Your job is to set down the stretch of entries that opens with the line containing "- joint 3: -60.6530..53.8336" and closes with the line containing "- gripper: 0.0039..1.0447". Keep both end lines, copy each exactly, and add nothing.
---------- Data for this task ----------
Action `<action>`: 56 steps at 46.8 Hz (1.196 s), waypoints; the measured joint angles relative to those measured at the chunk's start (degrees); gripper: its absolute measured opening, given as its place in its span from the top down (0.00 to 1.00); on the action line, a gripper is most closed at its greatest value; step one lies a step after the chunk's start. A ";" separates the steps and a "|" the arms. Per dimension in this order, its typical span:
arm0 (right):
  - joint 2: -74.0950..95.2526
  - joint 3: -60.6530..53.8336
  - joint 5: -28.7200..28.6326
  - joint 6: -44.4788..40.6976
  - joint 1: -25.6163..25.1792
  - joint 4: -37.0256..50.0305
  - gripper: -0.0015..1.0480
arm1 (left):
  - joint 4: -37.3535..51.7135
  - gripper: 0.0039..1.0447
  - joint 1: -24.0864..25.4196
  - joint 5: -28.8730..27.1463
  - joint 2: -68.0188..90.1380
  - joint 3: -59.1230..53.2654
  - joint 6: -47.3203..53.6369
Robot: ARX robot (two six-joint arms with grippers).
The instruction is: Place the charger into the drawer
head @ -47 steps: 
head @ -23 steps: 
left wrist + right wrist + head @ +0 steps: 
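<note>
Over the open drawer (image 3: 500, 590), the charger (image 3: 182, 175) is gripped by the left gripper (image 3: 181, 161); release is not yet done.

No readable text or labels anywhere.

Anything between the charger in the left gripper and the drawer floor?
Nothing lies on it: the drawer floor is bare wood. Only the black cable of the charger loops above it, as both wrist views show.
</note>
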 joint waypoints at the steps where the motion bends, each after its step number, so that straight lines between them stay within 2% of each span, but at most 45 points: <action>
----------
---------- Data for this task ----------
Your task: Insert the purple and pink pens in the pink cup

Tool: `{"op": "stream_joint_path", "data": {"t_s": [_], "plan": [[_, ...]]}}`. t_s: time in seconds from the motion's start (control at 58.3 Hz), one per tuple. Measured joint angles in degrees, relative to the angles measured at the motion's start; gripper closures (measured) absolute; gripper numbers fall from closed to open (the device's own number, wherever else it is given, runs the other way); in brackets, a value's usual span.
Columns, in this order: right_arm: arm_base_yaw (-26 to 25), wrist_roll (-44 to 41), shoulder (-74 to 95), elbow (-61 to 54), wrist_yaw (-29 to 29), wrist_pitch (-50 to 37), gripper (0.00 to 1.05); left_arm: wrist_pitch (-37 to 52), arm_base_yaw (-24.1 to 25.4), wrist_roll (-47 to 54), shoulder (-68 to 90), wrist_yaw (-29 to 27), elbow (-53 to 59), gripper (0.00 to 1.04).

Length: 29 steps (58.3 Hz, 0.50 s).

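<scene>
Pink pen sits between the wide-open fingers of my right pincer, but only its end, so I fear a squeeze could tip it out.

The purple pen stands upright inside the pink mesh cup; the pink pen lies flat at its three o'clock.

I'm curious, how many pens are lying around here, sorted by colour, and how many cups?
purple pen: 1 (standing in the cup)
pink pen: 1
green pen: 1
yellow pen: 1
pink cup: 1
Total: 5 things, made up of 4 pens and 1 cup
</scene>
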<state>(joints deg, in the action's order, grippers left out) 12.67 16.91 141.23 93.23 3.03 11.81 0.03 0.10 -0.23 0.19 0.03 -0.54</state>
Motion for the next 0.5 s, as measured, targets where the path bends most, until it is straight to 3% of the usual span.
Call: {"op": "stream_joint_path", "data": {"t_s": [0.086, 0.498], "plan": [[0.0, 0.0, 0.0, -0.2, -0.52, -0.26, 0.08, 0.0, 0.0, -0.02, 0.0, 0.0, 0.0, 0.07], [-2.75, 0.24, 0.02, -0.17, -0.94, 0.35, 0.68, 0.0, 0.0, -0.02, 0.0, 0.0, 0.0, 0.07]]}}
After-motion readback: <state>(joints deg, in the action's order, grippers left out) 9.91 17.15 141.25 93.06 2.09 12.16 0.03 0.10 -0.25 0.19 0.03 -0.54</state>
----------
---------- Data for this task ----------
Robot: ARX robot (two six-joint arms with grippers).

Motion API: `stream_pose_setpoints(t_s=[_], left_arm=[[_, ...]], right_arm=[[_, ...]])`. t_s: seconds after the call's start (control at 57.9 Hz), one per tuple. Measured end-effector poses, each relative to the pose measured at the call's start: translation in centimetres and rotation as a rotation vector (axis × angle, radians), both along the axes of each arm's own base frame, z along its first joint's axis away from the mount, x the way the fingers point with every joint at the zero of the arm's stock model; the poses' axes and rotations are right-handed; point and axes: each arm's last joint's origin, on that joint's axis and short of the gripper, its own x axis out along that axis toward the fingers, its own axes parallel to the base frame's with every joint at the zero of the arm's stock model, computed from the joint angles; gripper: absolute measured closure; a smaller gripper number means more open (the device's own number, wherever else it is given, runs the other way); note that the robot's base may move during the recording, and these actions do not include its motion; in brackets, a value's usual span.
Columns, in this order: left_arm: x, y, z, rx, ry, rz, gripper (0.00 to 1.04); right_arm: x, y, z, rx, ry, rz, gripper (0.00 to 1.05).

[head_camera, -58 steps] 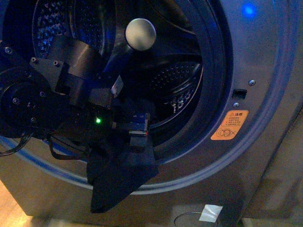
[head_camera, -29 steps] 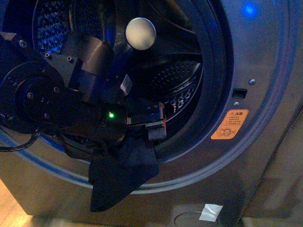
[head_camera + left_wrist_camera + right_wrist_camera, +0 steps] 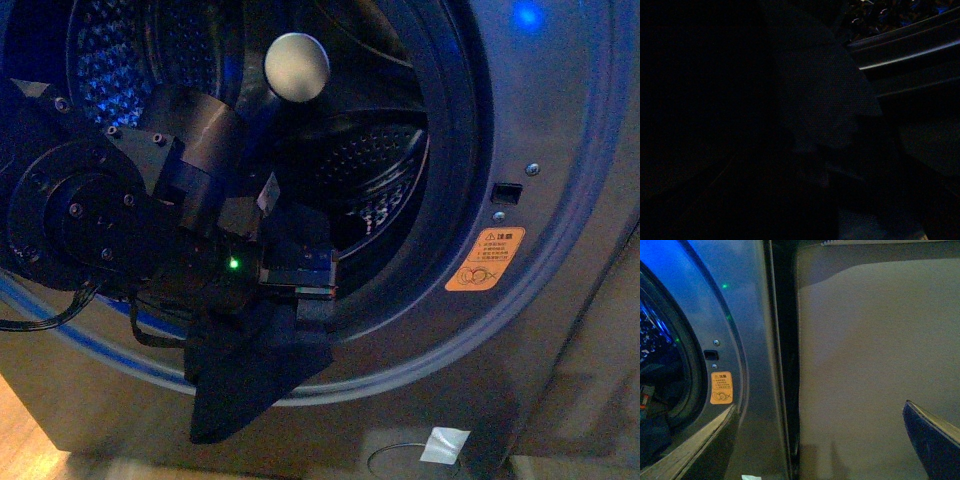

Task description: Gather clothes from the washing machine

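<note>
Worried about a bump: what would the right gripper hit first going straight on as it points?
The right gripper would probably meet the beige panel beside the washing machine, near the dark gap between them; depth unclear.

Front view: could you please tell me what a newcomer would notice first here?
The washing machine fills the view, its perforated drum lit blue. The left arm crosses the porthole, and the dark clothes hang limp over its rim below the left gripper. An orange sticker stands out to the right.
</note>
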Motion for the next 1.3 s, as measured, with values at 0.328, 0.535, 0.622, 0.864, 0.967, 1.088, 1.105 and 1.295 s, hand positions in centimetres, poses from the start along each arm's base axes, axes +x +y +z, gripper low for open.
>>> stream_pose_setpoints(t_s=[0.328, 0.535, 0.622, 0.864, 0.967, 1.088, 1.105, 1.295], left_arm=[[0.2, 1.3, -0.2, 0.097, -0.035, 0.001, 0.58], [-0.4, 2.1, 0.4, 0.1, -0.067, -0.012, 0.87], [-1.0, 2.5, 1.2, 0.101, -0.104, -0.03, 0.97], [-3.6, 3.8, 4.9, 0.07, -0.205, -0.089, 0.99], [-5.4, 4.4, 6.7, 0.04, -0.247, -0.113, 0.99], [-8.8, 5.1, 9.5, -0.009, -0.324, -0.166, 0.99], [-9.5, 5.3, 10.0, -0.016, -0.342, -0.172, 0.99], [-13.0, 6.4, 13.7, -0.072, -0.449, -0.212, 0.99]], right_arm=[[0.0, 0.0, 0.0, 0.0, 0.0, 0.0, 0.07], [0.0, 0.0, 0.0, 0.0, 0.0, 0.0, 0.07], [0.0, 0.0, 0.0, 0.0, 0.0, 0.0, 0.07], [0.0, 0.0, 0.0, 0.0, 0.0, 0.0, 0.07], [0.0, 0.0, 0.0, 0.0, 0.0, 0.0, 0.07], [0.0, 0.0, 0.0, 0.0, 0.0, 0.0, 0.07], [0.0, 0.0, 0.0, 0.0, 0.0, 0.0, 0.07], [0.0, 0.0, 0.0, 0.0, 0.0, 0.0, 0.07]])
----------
Answer to this problem =
  - joint 3: -60.6530..53.8336
  - joint 5: -28.7200..28.6326
  - joint 6: -44.4788..40.6976
  - joint 1: -25.6163..25.1792
  - joint 4: -37.0256..50.0305
  - gripper: -0.0015..1.0480
arm1 (left):
  - joint 4: -37.3535..51.7135
  - gripper: 0.0039..1.0447

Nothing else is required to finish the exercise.